» **Task instructions**
Of all the lines in the entries below, give again exactly those starting at the line containing "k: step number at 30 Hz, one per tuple" and ending at the line containing "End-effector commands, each", both ends included, and no others.

(Extracted records)
┄┄┄┄┄┄┄┄┄┄

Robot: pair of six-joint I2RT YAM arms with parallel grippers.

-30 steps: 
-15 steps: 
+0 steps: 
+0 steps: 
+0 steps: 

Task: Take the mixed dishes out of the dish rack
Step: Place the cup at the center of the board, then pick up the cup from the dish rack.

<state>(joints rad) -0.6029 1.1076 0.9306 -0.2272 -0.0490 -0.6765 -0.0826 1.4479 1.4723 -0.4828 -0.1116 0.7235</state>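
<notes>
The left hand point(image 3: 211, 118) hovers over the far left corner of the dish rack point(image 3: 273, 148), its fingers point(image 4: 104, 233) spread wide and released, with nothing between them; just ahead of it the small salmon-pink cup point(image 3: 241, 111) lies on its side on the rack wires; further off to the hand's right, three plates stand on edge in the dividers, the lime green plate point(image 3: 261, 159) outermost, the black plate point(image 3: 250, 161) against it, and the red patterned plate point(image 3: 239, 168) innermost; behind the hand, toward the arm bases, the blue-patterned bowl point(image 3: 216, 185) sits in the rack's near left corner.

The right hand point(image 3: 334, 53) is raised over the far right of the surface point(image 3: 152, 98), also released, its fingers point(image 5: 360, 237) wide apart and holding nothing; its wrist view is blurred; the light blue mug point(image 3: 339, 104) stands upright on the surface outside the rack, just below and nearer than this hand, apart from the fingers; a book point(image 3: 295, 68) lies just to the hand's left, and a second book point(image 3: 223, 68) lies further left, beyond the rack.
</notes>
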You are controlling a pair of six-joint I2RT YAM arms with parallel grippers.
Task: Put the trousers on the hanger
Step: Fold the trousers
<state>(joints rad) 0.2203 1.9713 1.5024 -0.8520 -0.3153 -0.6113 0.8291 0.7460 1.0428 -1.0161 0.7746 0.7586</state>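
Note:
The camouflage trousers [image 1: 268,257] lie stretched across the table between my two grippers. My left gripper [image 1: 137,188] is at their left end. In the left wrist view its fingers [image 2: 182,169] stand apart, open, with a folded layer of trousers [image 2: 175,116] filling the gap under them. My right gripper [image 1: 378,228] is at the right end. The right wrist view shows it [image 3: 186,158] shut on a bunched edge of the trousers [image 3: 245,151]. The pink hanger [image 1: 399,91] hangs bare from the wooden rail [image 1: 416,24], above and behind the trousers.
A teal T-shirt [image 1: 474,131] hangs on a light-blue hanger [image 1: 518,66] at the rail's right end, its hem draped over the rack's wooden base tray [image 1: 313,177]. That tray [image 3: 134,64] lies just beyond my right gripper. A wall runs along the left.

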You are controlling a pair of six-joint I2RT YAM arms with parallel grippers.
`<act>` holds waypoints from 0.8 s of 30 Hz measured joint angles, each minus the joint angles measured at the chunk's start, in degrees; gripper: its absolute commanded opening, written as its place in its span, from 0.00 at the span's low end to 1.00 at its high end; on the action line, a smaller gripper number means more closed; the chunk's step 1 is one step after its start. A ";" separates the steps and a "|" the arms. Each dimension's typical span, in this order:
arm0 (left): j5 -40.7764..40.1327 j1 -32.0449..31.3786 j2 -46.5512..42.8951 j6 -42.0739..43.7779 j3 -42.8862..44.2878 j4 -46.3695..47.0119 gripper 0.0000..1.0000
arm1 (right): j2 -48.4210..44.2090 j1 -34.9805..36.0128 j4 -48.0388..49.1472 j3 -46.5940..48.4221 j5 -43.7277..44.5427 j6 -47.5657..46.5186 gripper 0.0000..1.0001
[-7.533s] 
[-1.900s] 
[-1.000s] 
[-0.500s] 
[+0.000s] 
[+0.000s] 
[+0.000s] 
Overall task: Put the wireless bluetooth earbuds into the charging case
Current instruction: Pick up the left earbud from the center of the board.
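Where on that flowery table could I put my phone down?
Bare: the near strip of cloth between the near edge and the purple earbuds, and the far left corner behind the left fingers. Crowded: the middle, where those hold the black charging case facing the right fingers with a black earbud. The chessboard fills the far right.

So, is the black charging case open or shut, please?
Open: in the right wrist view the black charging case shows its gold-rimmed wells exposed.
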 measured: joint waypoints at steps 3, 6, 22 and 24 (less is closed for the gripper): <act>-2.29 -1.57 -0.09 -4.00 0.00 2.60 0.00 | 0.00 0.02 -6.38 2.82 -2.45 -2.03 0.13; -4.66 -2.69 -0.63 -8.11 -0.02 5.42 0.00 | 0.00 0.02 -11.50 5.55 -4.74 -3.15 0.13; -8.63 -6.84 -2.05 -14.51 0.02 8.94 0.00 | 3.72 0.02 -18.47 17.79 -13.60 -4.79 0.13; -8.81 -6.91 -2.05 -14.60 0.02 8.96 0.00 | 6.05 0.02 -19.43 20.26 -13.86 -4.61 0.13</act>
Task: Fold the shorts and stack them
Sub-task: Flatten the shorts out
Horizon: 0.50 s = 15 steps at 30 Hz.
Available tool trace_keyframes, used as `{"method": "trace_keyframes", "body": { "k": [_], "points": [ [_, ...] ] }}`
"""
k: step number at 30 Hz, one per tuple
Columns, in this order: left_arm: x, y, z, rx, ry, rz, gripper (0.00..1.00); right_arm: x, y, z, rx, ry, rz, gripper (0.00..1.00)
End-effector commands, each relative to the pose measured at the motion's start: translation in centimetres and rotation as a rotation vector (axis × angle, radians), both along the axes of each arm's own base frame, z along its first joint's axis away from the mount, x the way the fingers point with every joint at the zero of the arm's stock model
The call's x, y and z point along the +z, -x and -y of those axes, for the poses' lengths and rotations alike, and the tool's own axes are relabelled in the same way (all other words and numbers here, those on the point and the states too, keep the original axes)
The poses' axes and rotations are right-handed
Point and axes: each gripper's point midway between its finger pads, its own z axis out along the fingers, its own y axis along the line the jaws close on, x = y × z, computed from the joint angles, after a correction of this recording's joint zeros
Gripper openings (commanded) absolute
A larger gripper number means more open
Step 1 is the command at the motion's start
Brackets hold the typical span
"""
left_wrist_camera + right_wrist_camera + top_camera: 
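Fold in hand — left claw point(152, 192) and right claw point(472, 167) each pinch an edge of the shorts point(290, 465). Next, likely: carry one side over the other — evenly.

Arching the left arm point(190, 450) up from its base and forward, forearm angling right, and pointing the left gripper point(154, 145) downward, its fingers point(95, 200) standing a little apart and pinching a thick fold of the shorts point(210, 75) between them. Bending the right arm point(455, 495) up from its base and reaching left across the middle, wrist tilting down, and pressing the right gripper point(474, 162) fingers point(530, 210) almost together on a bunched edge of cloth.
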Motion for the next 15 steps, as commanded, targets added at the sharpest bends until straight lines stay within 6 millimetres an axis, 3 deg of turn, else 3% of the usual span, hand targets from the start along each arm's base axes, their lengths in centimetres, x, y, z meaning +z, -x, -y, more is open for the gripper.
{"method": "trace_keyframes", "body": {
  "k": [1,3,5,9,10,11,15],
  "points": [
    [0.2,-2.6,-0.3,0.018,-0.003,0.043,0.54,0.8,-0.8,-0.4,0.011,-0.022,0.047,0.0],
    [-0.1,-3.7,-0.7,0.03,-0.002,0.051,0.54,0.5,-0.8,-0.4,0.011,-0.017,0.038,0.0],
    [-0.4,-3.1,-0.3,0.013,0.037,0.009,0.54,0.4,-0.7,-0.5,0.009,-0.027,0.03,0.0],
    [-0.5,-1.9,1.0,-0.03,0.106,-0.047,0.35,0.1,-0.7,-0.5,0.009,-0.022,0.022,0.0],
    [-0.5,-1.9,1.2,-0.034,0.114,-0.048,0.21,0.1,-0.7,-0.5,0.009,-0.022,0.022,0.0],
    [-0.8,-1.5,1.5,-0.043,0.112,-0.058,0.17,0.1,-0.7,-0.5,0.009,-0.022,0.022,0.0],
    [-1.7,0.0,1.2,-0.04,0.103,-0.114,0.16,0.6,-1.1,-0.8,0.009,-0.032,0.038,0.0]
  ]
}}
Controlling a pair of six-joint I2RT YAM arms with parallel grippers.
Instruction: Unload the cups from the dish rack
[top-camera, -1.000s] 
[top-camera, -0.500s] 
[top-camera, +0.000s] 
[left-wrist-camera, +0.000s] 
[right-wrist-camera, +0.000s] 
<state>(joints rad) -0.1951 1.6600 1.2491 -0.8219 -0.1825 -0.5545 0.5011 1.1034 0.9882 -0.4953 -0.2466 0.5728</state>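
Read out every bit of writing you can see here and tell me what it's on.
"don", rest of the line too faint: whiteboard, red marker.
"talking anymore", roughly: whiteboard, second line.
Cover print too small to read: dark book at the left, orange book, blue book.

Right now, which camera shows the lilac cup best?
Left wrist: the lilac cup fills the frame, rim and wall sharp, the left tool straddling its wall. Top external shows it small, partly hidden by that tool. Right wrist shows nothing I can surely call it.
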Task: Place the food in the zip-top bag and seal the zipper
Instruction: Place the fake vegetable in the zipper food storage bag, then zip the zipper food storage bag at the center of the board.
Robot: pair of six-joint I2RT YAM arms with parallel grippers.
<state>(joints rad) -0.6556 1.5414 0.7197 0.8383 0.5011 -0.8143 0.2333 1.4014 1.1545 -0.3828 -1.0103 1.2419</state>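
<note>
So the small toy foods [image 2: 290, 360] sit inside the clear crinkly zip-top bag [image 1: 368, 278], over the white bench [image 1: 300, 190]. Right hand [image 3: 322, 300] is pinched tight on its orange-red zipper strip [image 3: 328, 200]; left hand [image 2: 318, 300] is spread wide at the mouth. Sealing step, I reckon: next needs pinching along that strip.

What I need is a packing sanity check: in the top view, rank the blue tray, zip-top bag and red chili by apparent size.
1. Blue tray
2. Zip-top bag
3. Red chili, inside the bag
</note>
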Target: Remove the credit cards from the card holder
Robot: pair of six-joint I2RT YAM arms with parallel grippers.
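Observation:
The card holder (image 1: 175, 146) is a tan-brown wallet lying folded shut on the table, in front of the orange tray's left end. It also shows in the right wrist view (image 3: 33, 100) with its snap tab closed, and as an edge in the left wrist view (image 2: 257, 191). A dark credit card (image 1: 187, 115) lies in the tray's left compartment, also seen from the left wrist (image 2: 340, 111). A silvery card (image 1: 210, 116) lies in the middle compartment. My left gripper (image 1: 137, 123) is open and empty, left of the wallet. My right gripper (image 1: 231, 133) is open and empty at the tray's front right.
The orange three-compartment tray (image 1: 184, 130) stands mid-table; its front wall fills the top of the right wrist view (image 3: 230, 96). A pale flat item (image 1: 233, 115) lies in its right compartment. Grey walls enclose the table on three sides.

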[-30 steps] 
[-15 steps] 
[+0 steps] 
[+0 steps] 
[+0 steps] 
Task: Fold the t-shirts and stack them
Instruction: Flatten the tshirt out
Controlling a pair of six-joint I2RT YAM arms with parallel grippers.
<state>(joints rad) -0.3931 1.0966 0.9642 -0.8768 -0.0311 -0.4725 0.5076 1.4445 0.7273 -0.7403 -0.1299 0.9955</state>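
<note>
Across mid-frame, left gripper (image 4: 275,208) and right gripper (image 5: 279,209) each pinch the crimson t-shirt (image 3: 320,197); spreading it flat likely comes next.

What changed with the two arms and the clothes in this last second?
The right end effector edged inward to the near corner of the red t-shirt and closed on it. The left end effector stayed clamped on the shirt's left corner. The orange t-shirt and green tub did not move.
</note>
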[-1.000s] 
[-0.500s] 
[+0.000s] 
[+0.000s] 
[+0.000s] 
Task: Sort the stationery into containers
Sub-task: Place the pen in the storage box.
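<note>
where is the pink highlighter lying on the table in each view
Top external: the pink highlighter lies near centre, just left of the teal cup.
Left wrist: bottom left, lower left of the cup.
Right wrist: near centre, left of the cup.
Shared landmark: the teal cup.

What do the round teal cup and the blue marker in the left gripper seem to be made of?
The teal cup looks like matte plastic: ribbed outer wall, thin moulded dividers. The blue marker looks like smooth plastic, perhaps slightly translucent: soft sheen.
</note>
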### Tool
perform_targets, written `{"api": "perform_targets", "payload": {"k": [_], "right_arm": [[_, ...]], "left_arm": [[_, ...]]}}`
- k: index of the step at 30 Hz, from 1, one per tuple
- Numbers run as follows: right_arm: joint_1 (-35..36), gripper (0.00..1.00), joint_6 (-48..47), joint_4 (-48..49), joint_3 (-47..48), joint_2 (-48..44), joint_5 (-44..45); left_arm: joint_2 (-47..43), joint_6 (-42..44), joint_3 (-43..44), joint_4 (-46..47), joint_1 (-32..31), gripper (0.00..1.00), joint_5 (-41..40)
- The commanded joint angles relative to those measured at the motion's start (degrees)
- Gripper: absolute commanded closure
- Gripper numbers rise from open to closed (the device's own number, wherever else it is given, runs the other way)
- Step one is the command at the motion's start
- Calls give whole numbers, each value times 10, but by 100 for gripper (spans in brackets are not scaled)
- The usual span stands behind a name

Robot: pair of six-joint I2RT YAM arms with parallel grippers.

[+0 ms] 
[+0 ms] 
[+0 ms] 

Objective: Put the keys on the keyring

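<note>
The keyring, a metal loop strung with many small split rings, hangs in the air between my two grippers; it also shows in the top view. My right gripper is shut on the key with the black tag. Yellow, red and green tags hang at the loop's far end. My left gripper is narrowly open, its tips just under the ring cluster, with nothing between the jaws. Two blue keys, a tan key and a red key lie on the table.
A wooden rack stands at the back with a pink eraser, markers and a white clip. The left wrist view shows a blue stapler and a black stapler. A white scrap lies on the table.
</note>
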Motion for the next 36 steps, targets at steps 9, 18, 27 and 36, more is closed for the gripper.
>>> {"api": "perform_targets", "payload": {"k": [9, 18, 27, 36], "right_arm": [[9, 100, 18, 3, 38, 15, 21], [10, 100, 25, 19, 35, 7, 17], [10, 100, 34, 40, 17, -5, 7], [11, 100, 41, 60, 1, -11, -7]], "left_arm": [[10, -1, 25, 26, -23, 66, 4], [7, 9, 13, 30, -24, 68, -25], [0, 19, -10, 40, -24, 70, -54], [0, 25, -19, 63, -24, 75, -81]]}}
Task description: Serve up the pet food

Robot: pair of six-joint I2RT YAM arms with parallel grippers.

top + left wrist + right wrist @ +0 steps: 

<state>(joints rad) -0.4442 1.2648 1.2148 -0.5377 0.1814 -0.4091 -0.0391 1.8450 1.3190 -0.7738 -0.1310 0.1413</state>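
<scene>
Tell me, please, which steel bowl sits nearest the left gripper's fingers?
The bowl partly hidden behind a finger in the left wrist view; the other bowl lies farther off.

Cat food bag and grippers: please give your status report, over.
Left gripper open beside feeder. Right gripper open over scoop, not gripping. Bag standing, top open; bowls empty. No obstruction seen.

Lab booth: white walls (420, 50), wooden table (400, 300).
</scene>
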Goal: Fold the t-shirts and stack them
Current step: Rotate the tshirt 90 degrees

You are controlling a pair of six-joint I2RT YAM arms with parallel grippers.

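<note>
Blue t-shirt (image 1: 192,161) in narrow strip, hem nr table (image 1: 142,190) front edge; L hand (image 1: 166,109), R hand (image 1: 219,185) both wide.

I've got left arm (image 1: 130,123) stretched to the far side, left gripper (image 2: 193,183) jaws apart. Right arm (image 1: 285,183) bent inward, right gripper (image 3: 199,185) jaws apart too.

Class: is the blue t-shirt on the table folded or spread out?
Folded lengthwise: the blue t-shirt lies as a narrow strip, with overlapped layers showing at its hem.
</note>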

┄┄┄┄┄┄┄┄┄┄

» **Answer section**
k: step number at 30 Hz, one per tuple
Columns, in this order: left_arm: x, y, z, rx, ry, rz, gripper (0.00..1.00); right_arm: x, y, z, rx, ry, rz, gripper (0.00..1.00)
End-effector commands, each relative to the pose measured at the motion's start: translation in centimetres and rotation as a rotation vector (axis × angle, radians), both along the axes of each arm's own base frame, z along its first joint's axis away from the mount, x the way the fingers point with every joint at the zero of the arm's stock model

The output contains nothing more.